→ PROBLEM REQUIREMENTS:
Print each line of the listing once more, precisely as given.

→ DATA EXCERPT:
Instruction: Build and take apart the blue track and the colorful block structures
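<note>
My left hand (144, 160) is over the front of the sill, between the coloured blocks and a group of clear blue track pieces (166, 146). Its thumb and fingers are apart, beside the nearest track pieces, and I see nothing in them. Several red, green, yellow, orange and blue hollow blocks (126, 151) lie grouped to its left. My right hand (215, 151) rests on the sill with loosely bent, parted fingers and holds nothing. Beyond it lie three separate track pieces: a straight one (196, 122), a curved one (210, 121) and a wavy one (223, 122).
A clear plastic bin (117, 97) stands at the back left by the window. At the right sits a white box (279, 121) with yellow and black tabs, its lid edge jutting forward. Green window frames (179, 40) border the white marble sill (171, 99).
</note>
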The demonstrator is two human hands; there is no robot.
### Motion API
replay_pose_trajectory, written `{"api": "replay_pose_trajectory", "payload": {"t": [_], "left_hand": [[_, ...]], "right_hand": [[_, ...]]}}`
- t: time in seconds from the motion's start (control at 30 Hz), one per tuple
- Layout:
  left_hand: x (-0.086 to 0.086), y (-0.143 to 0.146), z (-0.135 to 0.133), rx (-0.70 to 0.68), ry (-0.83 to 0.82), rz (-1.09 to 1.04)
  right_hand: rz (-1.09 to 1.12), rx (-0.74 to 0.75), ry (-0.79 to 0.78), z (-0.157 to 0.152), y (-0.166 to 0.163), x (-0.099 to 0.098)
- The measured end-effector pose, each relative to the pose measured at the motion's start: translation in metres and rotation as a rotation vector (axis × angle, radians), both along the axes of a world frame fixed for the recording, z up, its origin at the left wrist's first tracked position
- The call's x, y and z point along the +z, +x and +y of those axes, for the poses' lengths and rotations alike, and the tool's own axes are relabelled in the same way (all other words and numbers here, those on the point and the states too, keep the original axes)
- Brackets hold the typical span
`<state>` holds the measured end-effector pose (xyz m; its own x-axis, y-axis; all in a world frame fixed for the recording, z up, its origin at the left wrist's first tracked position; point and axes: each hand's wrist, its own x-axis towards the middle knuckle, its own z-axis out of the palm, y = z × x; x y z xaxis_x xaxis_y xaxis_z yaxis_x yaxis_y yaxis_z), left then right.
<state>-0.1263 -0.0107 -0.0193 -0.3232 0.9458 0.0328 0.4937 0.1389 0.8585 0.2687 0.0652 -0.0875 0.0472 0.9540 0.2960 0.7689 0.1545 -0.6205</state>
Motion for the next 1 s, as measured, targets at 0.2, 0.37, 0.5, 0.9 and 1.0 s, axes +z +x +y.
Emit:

→ RESPONSE TO THIS TASK:
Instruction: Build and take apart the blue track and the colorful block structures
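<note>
My left hand (144, 160) is over the front of the sill, between the coloured blocks and a group of clear blue track pieces (166, 146). Its thumb and fingers are apart, beside the nearest track pieces, and I see nothing in them. Several red, green, yellow, orange and blue hollow blocks (126, 151) lie grouped to its left. My right hand (215, 151) rests on the sill with loosely bent, parted fingers and holds nothing. Beyond it lie three separate track pieces: a straight one (196, 122), a curved one (210, 121) and a wavy one (223, 122).
A clear plastic bin (117, 97) stands at the back left by the window. At the right sits a white box (279, 121) with yellow and black tabs, its lid edge jutting forward. Green window frames (179, 40) border the white marble sill (171, 99).
</note>
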The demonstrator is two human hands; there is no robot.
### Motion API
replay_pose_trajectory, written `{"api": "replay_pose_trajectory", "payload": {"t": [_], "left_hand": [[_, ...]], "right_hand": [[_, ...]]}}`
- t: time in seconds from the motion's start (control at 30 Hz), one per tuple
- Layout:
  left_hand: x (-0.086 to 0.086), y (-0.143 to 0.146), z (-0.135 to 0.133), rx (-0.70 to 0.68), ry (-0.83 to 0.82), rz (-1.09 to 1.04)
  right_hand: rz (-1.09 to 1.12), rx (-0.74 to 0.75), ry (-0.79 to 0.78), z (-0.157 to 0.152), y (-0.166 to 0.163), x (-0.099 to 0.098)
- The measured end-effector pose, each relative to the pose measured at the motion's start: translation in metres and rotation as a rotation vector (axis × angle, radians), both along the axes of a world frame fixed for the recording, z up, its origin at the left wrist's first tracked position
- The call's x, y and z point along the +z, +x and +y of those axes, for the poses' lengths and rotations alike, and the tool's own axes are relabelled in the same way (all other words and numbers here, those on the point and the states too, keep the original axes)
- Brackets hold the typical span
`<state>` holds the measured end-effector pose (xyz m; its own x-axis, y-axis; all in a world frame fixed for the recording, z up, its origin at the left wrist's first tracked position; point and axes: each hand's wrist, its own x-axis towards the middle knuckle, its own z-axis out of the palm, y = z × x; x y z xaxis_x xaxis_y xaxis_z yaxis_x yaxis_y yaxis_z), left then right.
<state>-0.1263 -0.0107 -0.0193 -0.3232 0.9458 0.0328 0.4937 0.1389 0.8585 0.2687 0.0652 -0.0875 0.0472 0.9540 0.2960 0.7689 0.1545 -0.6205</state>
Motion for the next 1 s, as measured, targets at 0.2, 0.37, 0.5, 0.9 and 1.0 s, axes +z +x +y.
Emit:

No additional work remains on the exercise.